__EXERCISE AIM__
Could you please retype exactly the lines from the start of the records below through the line that contains "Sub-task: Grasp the", both included, and leave out the pictures?

****************

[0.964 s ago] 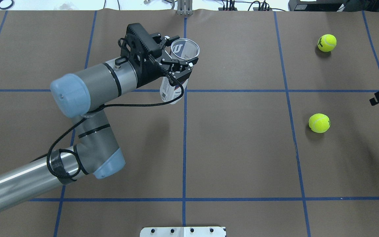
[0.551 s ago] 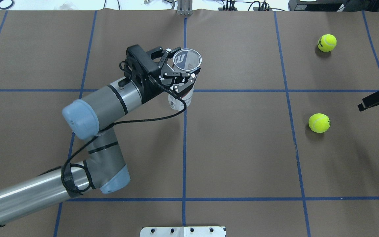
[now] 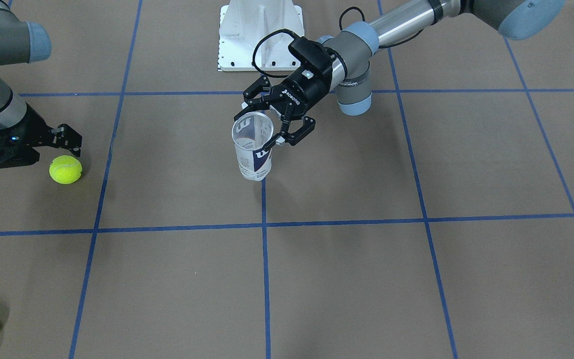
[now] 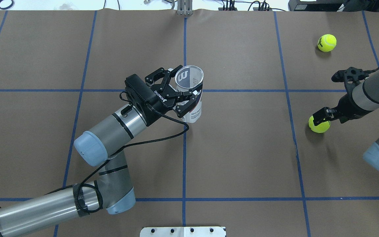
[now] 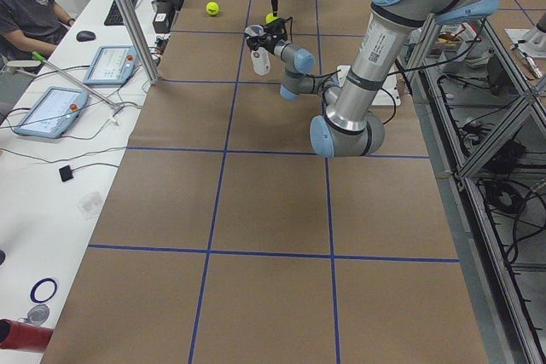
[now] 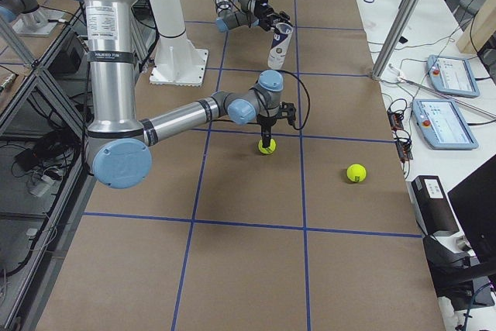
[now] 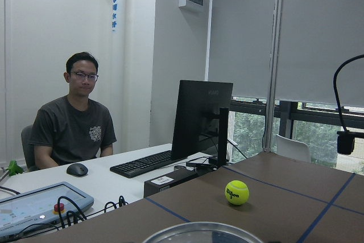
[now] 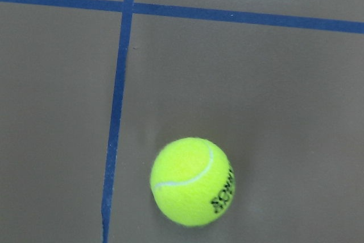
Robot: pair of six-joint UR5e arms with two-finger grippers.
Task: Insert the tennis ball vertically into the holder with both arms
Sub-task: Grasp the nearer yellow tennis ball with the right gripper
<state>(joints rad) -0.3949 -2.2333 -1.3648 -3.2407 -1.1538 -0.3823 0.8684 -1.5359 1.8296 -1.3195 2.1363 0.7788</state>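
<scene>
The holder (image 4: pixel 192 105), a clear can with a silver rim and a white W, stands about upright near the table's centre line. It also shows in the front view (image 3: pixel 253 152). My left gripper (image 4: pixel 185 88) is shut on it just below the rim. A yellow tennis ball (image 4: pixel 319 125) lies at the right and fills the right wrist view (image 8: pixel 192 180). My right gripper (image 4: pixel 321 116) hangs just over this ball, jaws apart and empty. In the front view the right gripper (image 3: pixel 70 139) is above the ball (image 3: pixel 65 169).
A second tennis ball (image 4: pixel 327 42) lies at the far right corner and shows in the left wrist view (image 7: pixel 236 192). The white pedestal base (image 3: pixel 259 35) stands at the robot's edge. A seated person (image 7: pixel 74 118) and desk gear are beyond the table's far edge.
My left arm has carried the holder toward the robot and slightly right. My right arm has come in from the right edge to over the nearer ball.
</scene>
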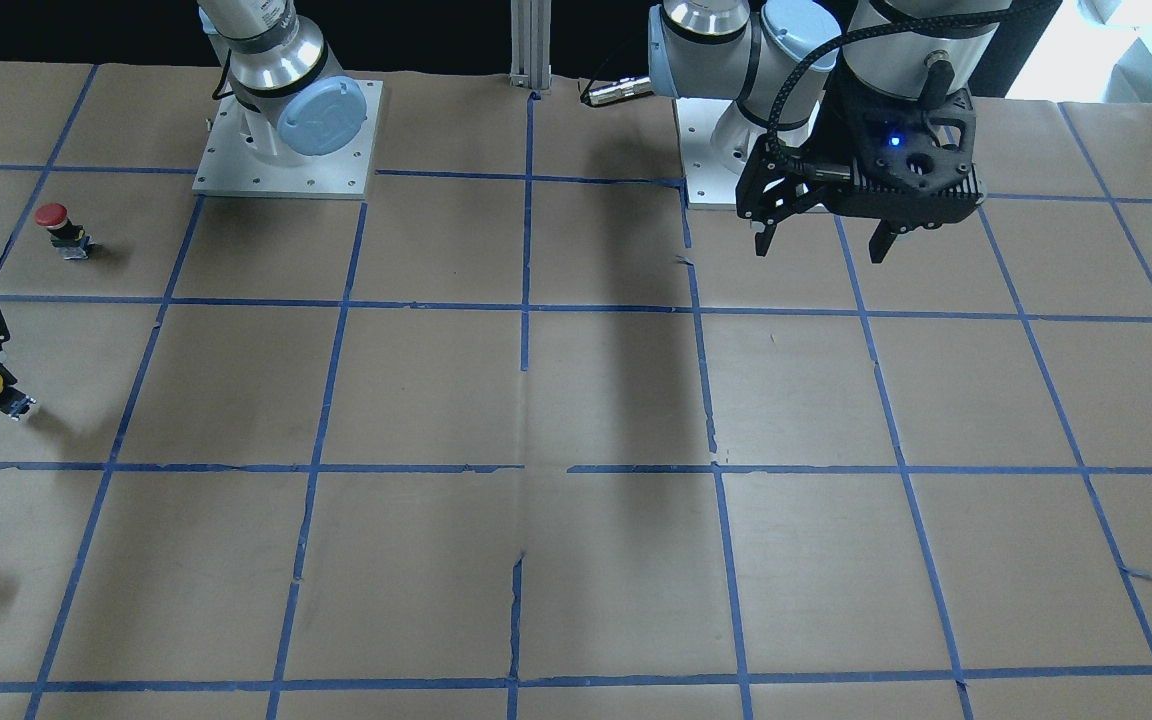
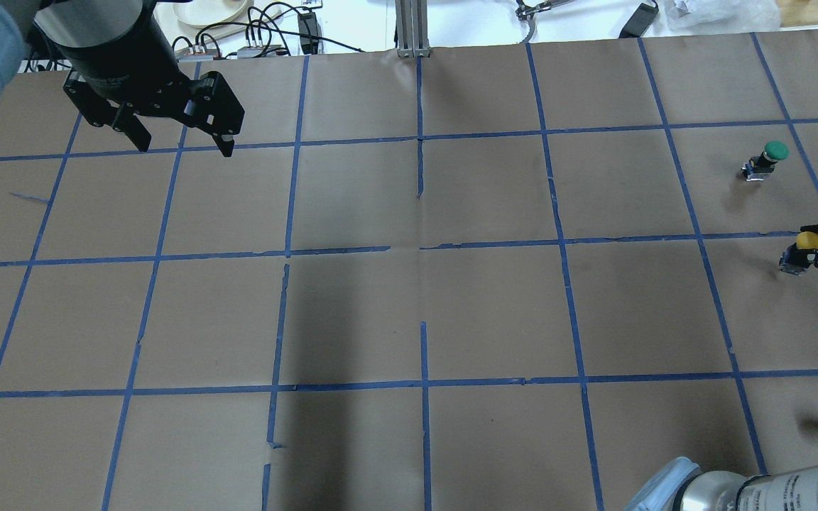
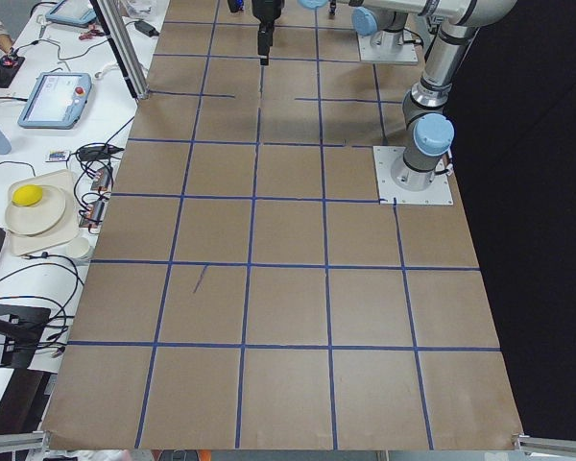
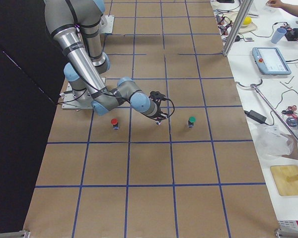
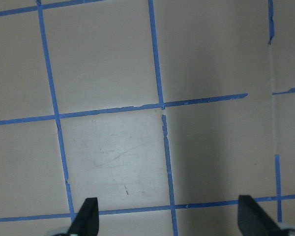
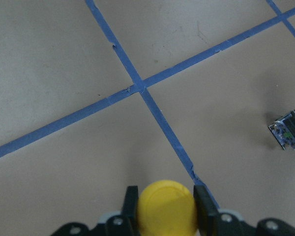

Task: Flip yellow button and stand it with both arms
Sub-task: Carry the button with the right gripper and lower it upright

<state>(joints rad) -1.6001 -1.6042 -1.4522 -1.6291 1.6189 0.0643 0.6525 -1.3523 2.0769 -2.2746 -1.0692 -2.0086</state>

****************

__FINISHED TASK__
[0.964 s ago] 
[0.551 s ago] 
[now] 
[now] 
[now] 
[now] 
[now] 
[now] 
Robot: pair of six-joint UR5e arms with two-finger grippers.
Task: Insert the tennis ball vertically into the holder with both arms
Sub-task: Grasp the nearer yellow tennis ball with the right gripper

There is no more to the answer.